Do any lines in the data below contain "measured"? If so, copy every one of them.

════════════════════

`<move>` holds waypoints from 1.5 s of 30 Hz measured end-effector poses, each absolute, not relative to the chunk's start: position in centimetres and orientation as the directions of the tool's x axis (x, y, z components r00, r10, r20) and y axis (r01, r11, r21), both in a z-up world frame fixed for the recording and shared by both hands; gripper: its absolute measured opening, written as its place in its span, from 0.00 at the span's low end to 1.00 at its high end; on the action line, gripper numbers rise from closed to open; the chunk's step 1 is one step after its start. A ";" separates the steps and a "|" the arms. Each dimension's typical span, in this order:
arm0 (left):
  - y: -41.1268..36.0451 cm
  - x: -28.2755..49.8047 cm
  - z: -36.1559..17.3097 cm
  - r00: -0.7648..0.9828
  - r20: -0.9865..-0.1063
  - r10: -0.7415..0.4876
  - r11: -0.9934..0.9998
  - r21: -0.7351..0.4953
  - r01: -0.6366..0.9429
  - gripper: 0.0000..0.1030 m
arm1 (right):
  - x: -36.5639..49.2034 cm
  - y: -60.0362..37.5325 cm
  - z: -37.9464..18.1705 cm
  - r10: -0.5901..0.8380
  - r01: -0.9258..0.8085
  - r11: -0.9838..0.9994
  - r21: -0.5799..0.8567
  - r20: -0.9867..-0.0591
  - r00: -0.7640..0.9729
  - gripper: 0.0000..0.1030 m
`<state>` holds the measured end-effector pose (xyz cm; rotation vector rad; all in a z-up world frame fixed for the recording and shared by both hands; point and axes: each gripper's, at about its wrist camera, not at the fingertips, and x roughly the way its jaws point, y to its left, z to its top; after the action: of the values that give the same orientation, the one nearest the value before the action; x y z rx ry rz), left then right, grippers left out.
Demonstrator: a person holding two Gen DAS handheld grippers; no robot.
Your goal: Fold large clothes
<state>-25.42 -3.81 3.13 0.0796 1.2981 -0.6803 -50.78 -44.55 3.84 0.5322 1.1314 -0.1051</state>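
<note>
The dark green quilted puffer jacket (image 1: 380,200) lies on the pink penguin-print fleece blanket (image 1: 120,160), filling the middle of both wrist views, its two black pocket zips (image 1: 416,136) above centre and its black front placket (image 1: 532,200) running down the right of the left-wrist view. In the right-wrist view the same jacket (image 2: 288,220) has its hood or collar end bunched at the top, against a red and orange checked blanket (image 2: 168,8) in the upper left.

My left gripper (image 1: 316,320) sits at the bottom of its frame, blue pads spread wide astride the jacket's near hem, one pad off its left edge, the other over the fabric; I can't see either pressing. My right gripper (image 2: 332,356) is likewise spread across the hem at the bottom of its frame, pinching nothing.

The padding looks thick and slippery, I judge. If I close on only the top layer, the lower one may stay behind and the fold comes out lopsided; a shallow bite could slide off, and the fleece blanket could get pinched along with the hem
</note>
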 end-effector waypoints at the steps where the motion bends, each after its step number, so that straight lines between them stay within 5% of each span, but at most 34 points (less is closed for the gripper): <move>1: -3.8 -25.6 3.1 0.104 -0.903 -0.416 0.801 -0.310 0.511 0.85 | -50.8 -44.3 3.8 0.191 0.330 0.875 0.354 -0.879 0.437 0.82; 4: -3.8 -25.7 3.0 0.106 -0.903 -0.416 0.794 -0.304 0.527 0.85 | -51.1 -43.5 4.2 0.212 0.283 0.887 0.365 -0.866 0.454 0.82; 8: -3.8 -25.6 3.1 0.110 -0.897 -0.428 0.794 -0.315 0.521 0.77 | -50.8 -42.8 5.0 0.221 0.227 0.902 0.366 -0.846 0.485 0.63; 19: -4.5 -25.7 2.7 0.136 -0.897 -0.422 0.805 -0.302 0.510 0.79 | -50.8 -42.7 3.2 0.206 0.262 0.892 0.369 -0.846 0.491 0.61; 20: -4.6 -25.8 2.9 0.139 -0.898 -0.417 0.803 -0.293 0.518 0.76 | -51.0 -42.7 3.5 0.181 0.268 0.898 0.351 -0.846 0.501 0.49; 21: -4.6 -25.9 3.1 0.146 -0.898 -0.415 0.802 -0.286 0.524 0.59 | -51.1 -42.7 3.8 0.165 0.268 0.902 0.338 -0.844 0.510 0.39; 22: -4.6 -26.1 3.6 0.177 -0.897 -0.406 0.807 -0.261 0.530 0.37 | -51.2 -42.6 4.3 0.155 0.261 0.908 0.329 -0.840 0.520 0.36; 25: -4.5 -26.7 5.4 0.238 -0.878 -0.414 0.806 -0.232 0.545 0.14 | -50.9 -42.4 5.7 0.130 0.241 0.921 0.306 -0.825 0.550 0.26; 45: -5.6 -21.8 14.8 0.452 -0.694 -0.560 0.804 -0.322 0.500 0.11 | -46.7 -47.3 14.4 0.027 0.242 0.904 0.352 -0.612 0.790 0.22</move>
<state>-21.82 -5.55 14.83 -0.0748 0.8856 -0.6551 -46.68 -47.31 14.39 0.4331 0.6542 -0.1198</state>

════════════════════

» **Exercise result**:
`<move>` holds waypoints from 1.5 s of 30 Hz measured end-effector poses, each absolute, not relative to the chunk's start: position in centimetres and orientation as the directions of the tool's x axis (x, y, z components r00, r10, r20) and y axis (r01, r11, r21), both in a z-up world frame fixed for the recording and shared by both hands; gripper: its absolute measured opening, written as its place in its span, from 0.00 at the span's low end to 1.00 at its high end; on the action line, gripper numbers rise from closed to open; the chunk's step 1 is one step after its start. A ";" separates the steps and a "|" the arms. Each dimension's typical span, in this order:
`<state>` holds the measured end-effector pose (xyz cm; rotation vector rad; all in a z-up world frame fixed for the recording and shared by both hands; point and axes: each gripper's, at about its wrist camera, not at the fingertips, and x roughly the way its jaws point, y to its left, z to its top; after the action: of the values that give the same orientation, the one nearest the value before the action; x y z rx ry rz), left then right, grippers left out.

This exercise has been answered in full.